If you plan to get married in church you will need to meet with the vicar or priest.

You should take along your baptism certificate.  The vicar will explain the reading of  the banns which are usually called in the church on three consecutive Sundays.They are the public announcement of your intention to marry.   If you and your fiance live in different parishes then the banns must be read in both places.  You will need proof that the banns have been called in your fiances church.  This is usually a certificate.You can marry within three months of the banns being read.  It is worth asking for details of other couples marrying on the same day as it may be possible to share the cost of the church flowers.

If you intend to marry at a register office your first step is to contact the Registrar.

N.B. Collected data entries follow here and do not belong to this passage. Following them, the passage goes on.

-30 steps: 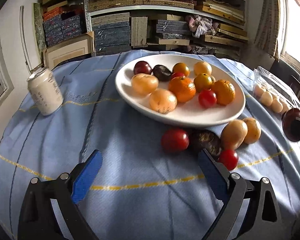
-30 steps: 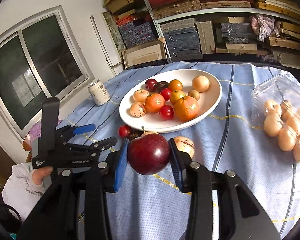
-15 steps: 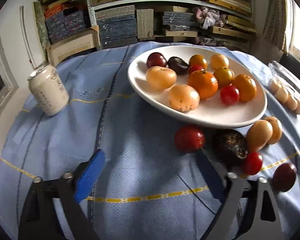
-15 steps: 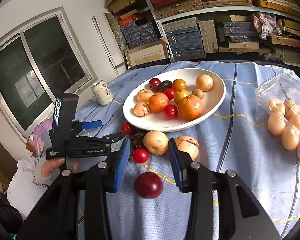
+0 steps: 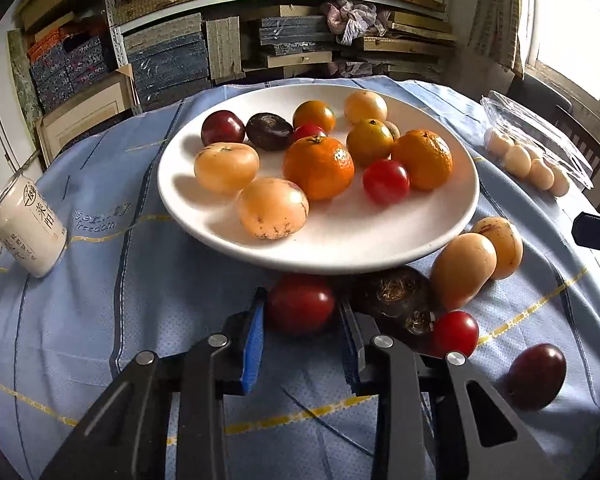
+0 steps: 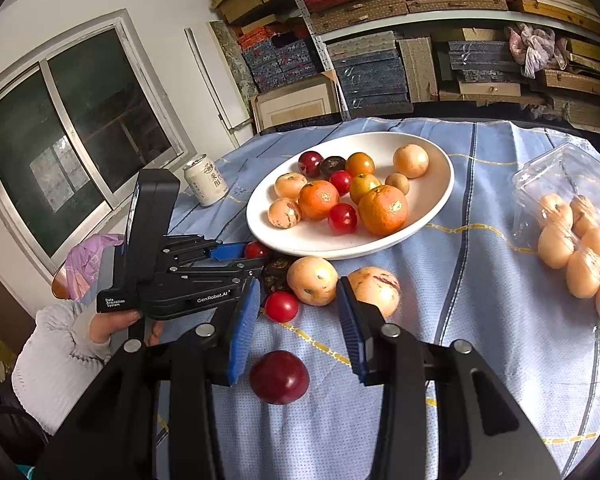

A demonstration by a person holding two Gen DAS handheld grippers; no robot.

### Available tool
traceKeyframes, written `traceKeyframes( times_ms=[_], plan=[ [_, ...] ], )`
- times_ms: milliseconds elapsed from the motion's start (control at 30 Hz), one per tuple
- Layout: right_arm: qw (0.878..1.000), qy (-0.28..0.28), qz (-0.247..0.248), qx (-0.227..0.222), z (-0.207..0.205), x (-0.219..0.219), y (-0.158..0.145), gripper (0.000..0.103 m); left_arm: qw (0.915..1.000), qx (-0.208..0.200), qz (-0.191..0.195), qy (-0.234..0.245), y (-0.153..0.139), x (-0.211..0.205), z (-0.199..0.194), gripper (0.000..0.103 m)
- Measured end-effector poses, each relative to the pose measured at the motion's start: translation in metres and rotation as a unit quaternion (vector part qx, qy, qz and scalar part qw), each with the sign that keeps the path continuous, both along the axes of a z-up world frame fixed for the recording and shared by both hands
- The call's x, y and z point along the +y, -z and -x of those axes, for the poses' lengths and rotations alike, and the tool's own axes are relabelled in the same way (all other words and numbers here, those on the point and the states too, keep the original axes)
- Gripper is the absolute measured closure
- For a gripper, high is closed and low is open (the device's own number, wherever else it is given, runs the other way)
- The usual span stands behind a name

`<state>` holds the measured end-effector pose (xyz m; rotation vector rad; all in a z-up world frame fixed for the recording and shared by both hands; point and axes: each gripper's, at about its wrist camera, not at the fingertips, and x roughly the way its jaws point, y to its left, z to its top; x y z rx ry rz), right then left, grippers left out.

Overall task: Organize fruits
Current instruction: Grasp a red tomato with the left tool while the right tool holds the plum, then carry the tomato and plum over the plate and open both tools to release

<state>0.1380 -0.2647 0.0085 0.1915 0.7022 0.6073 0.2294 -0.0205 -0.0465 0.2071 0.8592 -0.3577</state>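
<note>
Closing on a red tomato (image 5: 300, 309), the left gripper (image 5: 302, 322) has its two blue pads drawn in to either side of the fruit, which sits on the blue tablecloth (image 5: 100, 300) just beside the near rim of the white plate (image 5: 340, 256). The jaws are narrow, with the tomato filling the gap; the pads look to be touching its flanks, though how firmly cannot be told.

To do this pick well, the person should squeeze only enough to keep the soft, round fruit from rolling out, then lift straight up before carrying it over the rim, since the plate edge stands right behind it. A dark, rough-skinned fruit (image 5: 396, 300) lies just beside the right-hand pad, and a smaller cherry tomato (image 5: 456, 332) next to that; a sideways drag would likely nudge both. The open white patch at the near side of the plate looks the safest place to set it down, clear of the oranges (image 5: 319, 166) and pale yellow fruits (image 5: 272, 208) already there.

The right gripper (image 6: 296, 320) hangs above the table with its jaws partly apart and nothing between the pads; a dark red plum (image 6: 279, 377) rests on the cloth below it, untouched. Two tan fruits (image 6: 312, 280) lie just ahead of it. Farther off stand a drink can (image 5: 28, 228) and a clear plastic box of pale fruit (image 6: 572, 232).
</note>
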Motion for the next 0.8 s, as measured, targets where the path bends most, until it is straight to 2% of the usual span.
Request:
traceKeyframes(
  times_ms=[133, 200, 300, 400, 533, 633, 800],
  plan=[
    [0.998, -0.048, 0.034, 0.005, 0.005, 0.014, 0.002, 0.063, 1.0, -0.004, 0.003, -0.004, -0.001, 0.0, 0.003, 0.07],
    [0.993, -0.086, 0.085, -0.006, 0.016, 0.03, 0.007, 0.063, 0.9998, -0.015, -0.005, -0.012, -0.004, 0.004, 0.009, 0.07],
    [0.983, -0.128, 0.134, -0.007, 0.027, 0.052, 0.018, 0.063, 0.9995, -0.025, 0.0, -0.02, -0.011, 0.013, 0.016, 0.07],
    [0.981, -0.123, 0.151, -0.016, 0.029, 0.056, 0.022, 0.063, 0.9991, -0.026, 0.015, -0.029, -0.016, 0.021, 0.017, 0.07],
    [0.984, -0.084, 0.154, 0.013, 0.011, 0.045, 0.035, 0.062, 0.9994, -0.024, 0.012, -0.022, -0.016, 0.02, 0.019, 0.07],
    [0.98, -0.088, 0.177, 0.013, 0.013, 0.053, 0.042, 0.062, 0.9996, -0.026, 0.008, -0.013, -0.017, 0.015, 0.022, 0.07],
    [0.979, -0.098, 0.176, 0.011, 0.012, 0.057, 0.047, 0.064, 0.9994, -0.031, 0.012, -0.011, -0.019, 0.013, 0.025, 0.07]
  ],
)
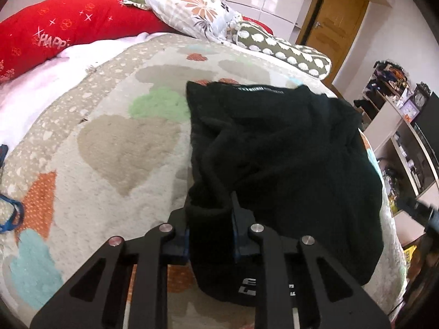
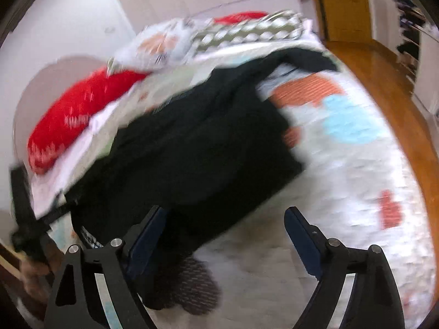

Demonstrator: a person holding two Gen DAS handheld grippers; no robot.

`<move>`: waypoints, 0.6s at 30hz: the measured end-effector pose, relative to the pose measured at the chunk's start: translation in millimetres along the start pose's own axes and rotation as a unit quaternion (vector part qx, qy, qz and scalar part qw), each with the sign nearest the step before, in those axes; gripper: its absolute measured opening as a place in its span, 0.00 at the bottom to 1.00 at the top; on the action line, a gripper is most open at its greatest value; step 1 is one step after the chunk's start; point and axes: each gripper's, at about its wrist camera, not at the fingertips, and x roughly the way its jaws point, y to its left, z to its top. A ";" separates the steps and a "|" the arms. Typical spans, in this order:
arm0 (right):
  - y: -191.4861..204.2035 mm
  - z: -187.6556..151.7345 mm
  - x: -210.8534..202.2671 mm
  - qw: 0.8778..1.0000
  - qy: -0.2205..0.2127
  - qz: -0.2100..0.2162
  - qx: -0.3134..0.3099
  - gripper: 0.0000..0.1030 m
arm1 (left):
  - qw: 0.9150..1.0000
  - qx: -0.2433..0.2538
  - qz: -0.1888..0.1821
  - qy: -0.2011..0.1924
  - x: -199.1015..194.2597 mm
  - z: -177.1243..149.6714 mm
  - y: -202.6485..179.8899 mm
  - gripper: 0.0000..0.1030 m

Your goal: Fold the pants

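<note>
Left wrist view shows your left hand-held gripper clamped on a near edge of the black pants, which lie bunched on the bed. Your right hand-held gripper stands apart, holding nothing; lift now and the loose side may sag and twist.
</note>
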 end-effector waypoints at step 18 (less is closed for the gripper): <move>-26.7 73.6 104.1 1.000 0.022 -0.009 0.000 0.06 | 0.998 -0.035 0.046 0.000 -0.2 6.5 33.3 0.18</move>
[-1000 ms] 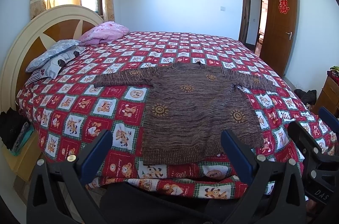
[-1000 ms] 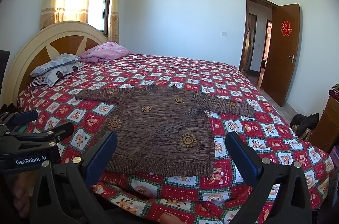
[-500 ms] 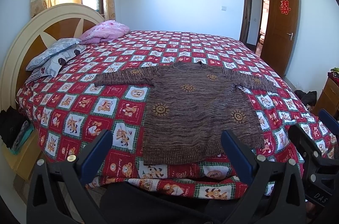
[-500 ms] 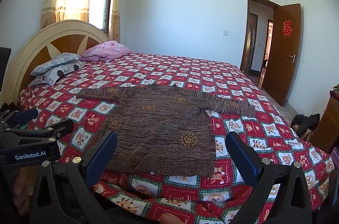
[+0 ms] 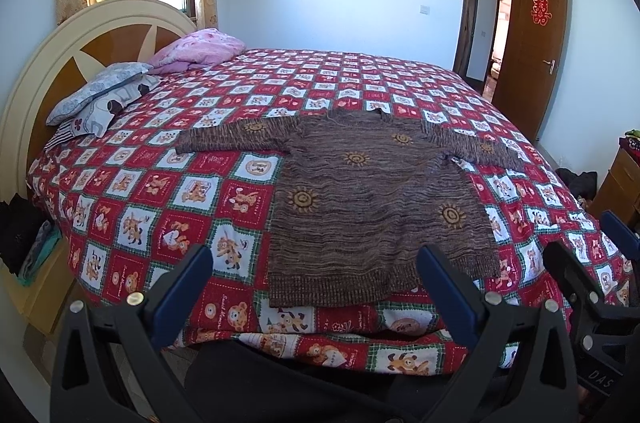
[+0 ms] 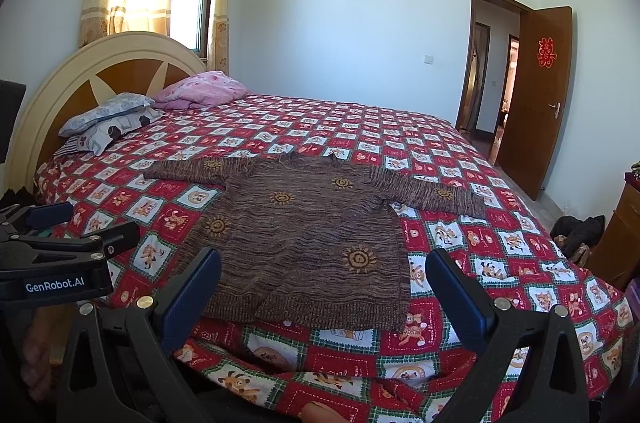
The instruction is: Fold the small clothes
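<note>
Held wide apart and empty: left gripper (image 5: 312, 275) and right gripper (image 6: 322, 277), both short of the bed's near edge, touching nothing. Ahead lay a brown knit sweater (image 5: 372, 199) with sun motifs, spread flat on the red checked bedspread (image 5: 160, 183), sleeves out to either side, hem (image 6: 304, 311) nearest. Not yet started, by the look of it. Likely trouble: pinching bedspread together with the hem, since knit and quilt lay flush; snagging loose yarn on a fingertip; lifting unevenly and skewing the fold; dragging the sweater off the near edge.
</note>
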Tool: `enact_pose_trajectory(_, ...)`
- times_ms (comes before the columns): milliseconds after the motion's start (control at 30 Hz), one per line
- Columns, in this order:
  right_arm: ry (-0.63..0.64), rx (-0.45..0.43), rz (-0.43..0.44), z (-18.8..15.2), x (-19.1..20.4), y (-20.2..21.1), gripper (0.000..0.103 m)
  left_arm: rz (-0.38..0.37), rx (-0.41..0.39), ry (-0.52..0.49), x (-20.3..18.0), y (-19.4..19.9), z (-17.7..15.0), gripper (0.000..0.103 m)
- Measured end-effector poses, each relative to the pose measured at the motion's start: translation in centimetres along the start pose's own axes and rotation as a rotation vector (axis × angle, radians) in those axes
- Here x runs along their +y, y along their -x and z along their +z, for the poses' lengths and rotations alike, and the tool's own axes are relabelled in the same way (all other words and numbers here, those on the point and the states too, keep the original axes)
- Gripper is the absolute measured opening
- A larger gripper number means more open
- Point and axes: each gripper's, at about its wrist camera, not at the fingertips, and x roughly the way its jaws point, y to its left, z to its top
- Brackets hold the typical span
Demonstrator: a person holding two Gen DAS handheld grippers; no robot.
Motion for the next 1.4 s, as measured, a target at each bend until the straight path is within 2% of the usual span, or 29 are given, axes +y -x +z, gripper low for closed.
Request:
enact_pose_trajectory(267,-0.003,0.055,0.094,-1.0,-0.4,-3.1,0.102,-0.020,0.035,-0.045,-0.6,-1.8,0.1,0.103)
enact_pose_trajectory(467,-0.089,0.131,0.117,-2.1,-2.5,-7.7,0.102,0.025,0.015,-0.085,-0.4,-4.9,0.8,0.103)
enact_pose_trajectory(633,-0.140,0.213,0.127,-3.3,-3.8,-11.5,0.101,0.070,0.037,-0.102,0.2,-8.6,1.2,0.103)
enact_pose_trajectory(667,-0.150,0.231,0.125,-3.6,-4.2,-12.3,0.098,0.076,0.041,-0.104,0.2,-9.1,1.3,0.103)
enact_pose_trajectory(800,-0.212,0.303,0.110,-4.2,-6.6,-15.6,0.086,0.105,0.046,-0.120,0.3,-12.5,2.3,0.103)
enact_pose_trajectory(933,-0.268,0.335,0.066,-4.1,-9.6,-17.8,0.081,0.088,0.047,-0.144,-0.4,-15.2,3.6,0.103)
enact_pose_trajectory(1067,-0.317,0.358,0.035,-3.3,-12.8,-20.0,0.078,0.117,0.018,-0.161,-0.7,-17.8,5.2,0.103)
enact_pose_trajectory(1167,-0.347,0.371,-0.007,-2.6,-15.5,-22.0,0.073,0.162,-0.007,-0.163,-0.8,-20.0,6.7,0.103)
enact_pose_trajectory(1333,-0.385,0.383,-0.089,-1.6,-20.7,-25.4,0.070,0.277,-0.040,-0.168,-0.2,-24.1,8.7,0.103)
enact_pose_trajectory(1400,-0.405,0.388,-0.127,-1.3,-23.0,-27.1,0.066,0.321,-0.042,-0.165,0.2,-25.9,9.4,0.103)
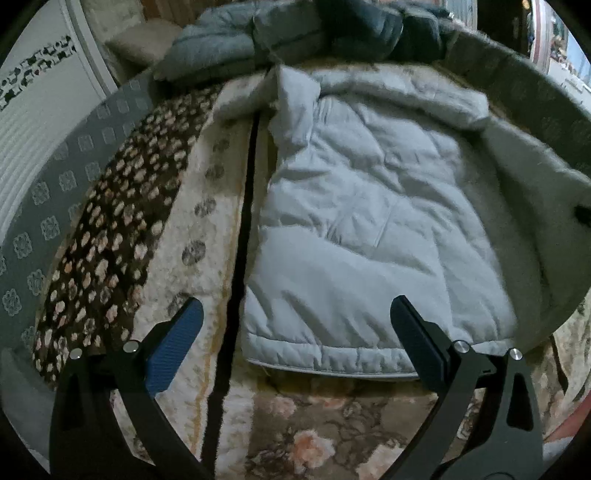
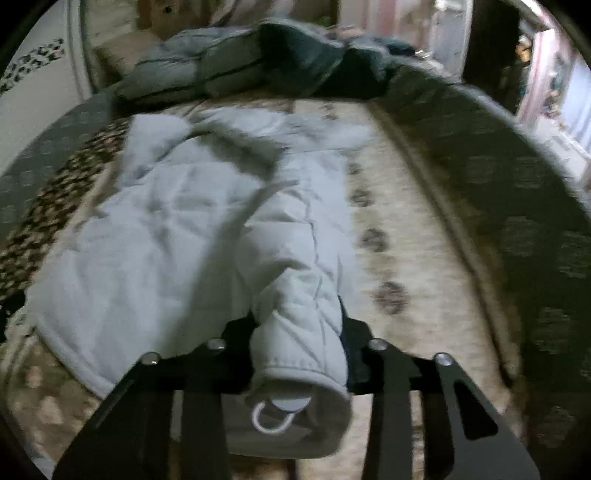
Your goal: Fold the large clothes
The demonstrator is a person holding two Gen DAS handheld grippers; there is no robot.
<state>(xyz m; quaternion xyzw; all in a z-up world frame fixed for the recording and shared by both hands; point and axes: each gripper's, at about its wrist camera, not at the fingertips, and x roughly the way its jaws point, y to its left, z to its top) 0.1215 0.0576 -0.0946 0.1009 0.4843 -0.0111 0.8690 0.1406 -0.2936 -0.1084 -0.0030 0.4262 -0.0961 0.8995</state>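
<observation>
The bed [image 1: 177, 206] carries a pale padded jacket [image 1: 369, 221] laid flat, its long axis running straight away from me, hem nearest, collar far. Beyond it a heap of darker jackets [image 1: 295, 33] lies well apart. My right gripper [image 2: 299, 343] is clamped on the sleeve [image 2: 295, 295] just above the cuff — that sleeve trails along the jacket's right edge. My left gripper [image 1: 295, 332] hovers over the hem's left corner, jaws wide apart, holding nothing — nearer the hem, I judge.
</observation>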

Both bride and groom must give notice in person at the register office.  You will both have to produce evidence of your name, age, nationality ( i.e. a current valid passport) and marital status and if this is a second marriage you will have to provide proof of the divorce decree absolute or the former spouses death certificate.  Photocopies are not acceptable.  There is a fee for giving notice and you must wait 15 days before the wedding.

Reception location.

We are blessed with wonderful scenery in Cornwall.  Consider the scenery you will have access to at your location or on the journey from the wedding to the reception for photo opportunities.  Price is a consideration that cannot be ignored.  Make sure all the extras are included and a useful test is the bar price.  You do not want your guests to be charged £4.50 for a tonic water and complain about it for the rest of your life. If the package makes financial sense how do you feel about the people you must trust and rely on and can you see yourself having a wonderful day there?

Summer season in Cornwall sees availability diminish and prices increase.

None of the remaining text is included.